# Exercise
Copy out each line of the data that holds the word "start".

# Input data
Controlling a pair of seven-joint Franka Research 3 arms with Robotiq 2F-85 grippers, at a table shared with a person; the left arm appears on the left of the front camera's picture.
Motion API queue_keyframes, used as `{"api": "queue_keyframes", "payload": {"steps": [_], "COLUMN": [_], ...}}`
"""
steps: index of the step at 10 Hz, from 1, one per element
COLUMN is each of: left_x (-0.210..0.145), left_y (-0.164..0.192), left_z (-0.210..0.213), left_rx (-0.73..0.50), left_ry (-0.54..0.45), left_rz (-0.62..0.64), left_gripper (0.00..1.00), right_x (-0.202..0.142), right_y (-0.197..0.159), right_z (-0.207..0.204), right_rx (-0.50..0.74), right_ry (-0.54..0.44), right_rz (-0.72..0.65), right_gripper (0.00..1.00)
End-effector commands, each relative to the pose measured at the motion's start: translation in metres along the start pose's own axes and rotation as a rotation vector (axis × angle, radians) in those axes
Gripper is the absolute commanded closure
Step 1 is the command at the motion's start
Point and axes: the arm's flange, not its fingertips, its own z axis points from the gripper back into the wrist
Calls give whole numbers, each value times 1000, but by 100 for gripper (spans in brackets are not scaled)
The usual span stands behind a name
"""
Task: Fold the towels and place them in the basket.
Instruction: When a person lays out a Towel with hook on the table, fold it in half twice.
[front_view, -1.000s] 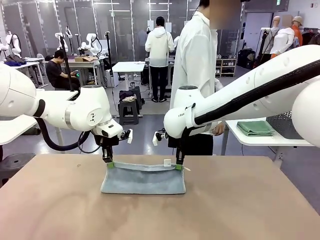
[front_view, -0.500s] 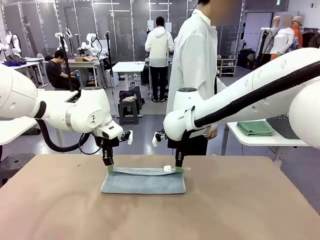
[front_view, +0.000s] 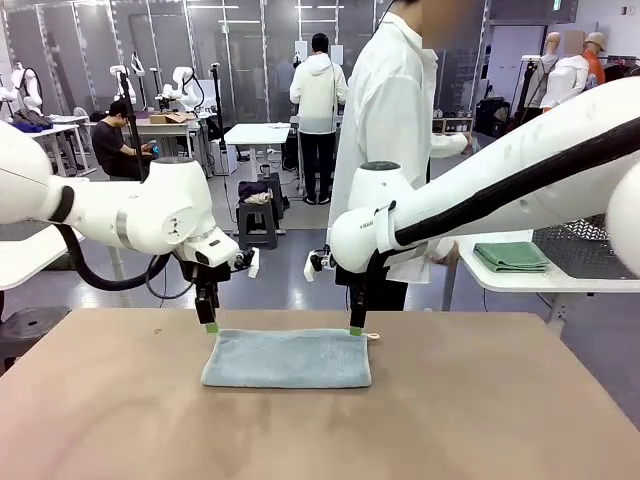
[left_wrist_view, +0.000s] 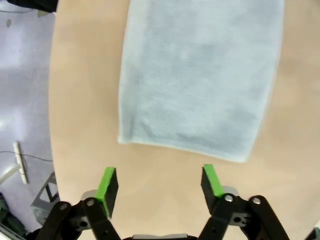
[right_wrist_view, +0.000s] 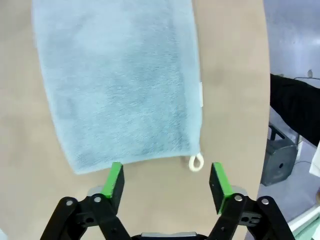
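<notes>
The big, flat, brown worktop (front_view: 500, 420) fills the near part of the front view. Two fat white robot arms reach over it, the left arm (front_view: 120, 215) from one side and the right arm (front_view: 500, 190) from the other. A person in a long white coat (front_view: 385, 130) stands at the far side. Off to the right is a white side table (front_view: 520, 280) with a folded green cloth (front_view: 510, 256), and next to it what looks like the dark grey basket with holes (front_view: 578, 245), partly hidden by the right arm.

The soft, pale blue-grey towel (front_view: 288, 358) lies folded into a long, flat shape on the worktop, near the far edge. The left jaws hang over its far left corner, wide open, holding nothing. The right jaws are at its far right corner, wide open too, and hold nothing. Their green pads (left_wrist_view: 107, 185) (right_wrist_view: 114, 181) stand on each side of a bare gap. The small white loop (right_wrist_view: 196, 161) sticks out from the towel's corner, just ahead of the right jaws.
</notes>
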Motion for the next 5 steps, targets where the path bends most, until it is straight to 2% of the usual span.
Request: {"api": "queue_keyframes", "payload": {"steps": [1,3,5], "left_x": [-29,-53,-75], "left_y": [-49,-82,-98], "left_z": [48,81,97], "left_rx": [-29,2,20], "left_ry": [-49,-167,-301], "left_rz": [-32,-74,-107], "left_gripper": [0,0,0], "right_x": [-22,-31,-33], "right_y": [47,83,112], "right_z": [46,78,94], "right_rx": [15,34,105], "right_ry": [-33,-56,-44], "right_rz": [-33,-157,-369], "right_gripper": [0,0,0]}}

# The answer
End-effector commands, each relative to the pose measured at the motion's start: translation in metres along the start pose's own axes and rotation as a rotation vector (axis × angle, radians) in those axes
Step 1 is the command at the motion's start

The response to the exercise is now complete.